Feature importance in the Elastic Stack is calculated using the SHAP (SHapley Additive exPlanations) method as described in Lundberg, S. M., & Lee, S.-I. A Unified Approach to Interpreting Model Predictions. In NeurIPS 2017.

By default, feature importance values are not calculated. To generate this information, when you create a data frame analytics job you must specify the num_top_feature_importance_values property. The feature importance values are stored in the destination index in fields prefixed by ml.feature_importance.

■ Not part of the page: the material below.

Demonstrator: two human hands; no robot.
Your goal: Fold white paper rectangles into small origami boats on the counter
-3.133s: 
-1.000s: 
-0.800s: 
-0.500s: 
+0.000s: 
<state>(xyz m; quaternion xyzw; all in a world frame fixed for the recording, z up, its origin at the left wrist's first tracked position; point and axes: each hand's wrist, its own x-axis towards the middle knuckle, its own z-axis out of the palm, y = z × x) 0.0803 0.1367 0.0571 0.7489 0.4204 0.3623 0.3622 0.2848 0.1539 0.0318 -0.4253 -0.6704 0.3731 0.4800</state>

Measuring model performanceedit

You can measure how well the model has performed on your dataset by using the classification evaluation type of the evaluate data frame analytics API. The metric that the evaluation provides you is the multi-class confusion matrix which tells you how many times a given data point that belongs to a given class was classified correctly and incorrectly. In other words, how many times your data point that belongs to the X class was mistakenly classified as Y.

Another crucial measurement is how well your model performs on unseen data points. To assess how well the trained model will perform on data it has never seen before, you must set aside a proportion of the training dataset for testing. This split of the dataset is the testing dataset. Once the model has been trained, you can let the model predict the value of the data points it has never seen before and compare the prediction to the actual value by using the evaluate data frame analytics API.